Review of Upward, Broken, Always [12k2042]

Fluid Radio (UK)

Taylor Deupree and long-time label-mate Corey Fuller were born in the US state of Ohio. Their Ohio project began with a cover of Damien Jurado’s song, and it helped in extracting them from their ambient ‘comfort zone’. This new path has produced fresh music. Their version of Jurado’s song ‘Ohio’ slowed things right down and used acoustic guitars, electric guitars, vocals, harmonies, a pop-centred song structure, and field recordings, which helped to distance the artists from a discography of minimal, textured work. This isn’t a collaboration of distance, either. The pair felt that working together in the same room was important, so instead of emailing back and forth and sending snippets through broadband cables, they travelled between Tokyo and New York in order to share a studio.

Upward, Broken, Always has taken four years to ripen, residing between the gaps of carefree acceptance (the ambient side) and the intense freneticism of life in general (a series of noisier and intense passages where dynamics swell in either an act of aggression or as a reaction to stress). Acoustic guitars offer a breather, coming hot-on-the-heels of a burning electric guitar. The electric guitar rides along the highway of the fretboard at a blistering pace. Cycling wheels (or fingers) grind against the hot asphalt, and steel strings cut deep into the flesh. On the other side, the acoustic guitar is more laid back, providing a soundtrack of eventual rest.
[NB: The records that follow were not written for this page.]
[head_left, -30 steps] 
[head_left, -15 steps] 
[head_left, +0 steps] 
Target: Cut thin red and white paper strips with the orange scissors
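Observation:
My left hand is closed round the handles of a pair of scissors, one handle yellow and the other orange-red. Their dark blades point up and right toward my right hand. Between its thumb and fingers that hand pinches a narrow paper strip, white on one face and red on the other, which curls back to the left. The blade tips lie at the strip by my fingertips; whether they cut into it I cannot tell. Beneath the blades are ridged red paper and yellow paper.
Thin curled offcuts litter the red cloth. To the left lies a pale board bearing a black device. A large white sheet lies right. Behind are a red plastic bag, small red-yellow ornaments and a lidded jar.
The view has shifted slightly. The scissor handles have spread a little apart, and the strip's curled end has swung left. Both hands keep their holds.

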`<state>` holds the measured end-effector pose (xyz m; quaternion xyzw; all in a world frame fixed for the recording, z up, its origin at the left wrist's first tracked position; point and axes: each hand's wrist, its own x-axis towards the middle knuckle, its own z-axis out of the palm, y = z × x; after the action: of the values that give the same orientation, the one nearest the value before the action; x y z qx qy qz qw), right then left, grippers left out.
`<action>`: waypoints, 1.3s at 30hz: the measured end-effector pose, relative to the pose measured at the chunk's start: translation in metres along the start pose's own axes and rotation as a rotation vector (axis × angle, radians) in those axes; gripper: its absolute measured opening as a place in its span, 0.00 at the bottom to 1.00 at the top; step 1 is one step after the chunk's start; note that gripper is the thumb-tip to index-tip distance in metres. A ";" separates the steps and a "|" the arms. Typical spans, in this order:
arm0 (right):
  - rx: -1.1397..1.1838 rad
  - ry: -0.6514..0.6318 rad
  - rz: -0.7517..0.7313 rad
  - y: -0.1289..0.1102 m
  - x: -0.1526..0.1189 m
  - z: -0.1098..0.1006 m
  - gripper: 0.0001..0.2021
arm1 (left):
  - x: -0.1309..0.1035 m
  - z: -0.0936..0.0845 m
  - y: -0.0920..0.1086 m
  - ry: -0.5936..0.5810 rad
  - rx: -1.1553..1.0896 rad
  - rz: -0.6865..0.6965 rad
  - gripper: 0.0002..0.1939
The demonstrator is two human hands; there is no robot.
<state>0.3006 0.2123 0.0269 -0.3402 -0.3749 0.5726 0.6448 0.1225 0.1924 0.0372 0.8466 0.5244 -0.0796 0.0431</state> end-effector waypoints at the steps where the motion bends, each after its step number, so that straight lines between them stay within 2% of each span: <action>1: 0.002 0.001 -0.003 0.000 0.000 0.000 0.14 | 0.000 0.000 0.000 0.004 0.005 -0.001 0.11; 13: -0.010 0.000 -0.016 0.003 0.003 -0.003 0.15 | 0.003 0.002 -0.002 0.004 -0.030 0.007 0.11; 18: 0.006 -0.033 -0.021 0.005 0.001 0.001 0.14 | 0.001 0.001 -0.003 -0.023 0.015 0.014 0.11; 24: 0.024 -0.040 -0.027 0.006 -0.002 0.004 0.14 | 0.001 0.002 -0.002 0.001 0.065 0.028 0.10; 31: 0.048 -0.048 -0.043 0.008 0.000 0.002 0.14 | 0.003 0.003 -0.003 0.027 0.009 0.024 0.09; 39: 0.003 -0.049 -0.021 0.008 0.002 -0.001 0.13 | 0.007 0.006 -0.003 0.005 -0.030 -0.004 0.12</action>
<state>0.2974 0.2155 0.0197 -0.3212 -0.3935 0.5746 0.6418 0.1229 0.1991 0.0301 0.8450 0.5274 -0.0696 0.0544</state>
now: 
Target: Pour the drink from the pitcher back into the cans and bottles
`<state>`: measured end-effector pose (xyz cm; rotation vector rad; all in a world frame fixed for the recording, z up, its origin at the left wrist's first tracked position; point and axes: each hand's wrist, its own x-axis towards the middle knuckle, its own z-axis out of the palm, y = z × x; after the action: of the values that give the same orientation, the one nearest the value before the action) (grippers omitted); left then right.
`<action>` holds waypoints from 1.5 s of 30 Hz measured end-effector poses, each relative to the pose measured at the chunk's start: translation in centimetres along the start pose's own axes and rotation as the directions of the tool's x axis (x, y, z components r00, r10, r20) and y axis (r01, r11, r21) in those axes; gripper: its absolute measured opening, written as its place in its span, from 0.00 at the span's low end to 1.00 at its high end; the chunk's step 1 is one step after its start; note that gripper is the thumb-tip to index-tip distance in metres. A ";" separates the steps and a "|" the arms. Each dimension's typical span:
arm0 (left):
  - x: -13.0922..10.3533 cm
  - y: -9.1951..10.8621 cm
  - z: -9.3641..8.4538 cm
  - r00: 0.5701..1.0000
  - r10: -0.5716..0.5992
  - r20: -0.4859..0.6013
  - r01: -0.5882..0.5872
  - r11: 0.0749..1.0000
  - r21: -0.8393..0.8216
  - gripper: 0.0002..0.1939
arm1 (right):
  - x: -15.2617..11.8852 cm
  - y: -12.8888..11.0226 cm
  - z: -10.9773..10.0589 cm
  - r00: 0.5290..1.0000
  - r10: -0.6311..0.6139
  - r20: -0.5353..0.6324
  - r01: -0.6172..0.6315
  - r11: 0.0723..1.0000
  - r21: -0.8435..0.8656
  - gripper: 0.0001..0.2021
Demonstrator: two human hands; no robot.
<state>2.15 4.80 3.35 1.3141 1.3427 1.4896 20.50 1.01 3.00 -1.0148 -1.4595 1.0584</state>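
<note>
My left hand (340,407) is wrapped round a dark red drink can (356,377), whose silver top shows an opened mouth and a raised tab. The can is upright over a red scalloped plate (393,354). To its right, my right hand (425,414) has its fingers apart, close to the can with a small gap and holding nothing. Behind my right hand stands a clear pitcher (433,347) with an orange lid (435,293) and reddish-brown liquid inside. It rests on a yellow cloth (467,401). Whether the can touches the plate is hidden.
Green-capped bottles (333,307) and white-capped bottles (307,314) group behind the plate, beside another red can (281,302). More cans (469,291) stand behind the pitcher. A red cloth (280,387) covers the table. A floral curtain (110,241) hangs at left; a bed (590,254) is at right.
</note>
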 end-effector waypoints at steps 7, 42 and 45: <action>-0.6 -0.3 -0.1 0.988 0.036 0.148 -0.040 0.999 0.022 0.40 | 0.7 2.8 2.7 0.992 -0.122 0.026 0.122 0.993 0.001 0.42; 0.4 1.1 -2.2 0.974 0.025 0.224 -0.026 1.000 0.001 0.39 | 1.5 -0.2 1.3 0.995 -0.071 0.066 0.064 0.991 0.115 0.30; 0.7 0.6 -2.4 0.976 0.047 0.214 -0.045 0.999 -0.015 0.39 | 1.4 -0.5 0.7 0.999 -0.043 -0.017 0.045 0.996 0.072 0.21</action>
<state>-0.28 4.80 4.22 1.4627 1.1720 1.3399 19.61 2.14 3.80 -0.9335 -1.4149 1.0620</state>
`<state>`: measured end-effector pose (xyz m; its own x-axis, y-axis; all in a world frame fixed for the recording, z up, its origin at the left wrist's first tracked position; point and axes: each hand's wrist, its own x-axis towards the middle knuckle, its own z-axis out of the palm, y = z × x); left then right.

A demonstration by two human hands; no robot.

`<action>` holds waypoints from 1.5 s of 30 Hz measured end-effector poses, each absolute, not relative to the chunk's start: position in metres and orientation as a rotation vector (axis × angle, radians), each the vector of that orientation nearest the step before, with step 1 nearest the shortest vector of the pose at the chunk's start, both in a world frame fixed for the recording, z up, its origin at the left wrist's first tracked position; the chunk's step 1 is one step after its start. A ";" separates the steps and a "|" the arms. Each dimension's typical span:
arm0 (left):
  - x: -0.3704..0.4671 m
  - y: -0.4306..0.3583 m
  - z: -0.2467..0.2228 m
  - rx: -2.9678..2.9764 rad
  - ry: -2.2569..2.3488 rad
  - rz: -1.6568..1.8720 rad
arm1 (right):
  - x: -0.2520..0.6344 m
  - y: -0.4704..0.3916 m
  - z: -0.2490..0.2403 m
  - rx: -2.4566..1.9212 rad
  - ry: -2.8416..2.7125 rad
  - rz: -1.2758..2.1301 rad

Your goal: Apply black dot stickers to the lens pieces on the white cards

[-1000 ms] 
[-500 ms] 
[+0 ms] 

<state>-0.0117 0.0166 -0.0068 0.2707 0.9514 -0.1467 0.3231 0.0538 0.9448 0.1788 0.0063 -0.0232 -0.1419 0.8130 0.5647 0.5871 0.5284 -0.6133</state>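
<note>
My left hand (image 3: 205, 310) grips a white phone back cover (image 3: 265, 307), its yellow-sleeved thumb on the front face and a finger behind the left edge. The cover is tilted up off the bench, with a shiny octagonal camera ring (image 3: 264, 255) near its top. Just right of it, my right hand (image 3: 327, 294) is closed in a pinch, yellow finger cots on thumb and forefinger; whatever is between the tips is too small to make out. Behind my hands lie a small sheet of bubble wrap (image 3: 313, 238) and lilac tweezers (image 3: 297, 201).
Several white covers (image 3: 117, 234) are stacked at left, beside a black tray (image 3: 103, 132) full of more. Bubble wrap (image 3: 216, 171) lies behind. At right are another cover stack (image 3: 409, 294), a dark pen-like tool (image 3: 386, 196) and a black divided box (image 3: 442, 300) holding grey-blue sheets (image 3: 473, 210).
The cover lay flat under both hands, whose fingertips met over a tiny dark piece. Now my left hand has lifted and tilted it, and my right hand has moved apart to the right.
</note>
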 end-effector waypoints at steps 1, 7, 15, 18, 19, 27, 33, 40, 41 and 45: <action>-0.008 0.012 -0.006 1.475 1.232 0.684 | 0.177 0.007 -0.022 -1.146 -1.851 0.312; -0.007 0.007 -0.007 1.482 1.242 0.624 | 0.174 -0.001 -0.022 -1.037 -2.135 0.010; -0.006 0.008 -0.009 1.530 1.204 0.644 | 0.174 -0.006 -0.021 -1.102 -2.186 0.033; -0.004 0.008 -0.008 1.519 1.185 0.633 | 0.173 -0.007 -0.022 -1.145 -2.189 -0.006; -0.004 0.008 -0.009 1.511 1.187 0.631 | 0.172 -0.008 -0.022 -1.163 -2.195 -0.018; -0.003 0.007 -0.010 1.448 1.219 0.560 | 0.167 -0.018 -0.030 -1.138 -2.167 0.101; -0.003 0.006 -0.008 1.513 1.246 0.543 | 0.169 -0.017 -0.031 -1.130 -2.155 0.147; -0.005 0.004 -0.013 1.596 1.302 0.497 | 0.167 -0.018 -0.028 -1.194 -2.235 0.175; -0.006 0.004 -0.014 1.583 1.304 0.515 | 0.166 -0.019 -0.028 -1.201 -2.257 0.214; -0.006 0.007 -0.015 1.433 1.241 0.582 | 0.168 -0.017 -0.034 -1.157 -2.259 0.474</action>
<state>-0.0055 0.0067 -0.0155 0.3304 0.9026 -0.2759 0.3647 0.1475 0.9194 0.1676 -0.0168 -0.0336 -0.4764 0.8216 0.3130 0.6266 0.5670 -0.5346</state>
The overdriven electric guitar maintains a gritty sound even as a lighter melody rides shotgun beside it. Sometimes it opens its jaws, unleashing roars of remembrance in gushing waves of distortion, but even the distortion is soft at the edges, ghostly in its formation, looking upon a state through opaque, half-remembered details and truth-bending inaccuracies. Accidents provided moments of inspiration, and they work in the album’s favour: during one of their editing sessions, the tracks were accidentally muted, and that’s how the interludes were born. Older, stripped back fragments lay low, as distant and blurred as a memory of their home state.

Fuller’s sighing, open vocal blends in with a gentle guitar and chiming harmonics. This is a real place, even if it feels too good to be true, stained by the falsity of nostalgia and the full hearts of youth. Chirping birds help to circulate a younger memory of summer afternoons, shaking trees, and jade-printed parks. Every sound recalls a lazy and glorious day, and the acoustic sound also helps to contrast and contradict the electric guitar’s bold effects, stripping the sound back, undressing it, and providing a natural sound for natural surroundings.

Upward, Broken, Always releases digitally and as a limited edition double 12’’ LP (restricted to 125 copies), with the LP art featuring an aerial photograph of Ohio, as well as the barn from Deupree’s childhood home in the gatefold jacket. 3 sides of audio make up the release, with Side D of the 2nd record featuring a full-side graphical etching of a topographical map.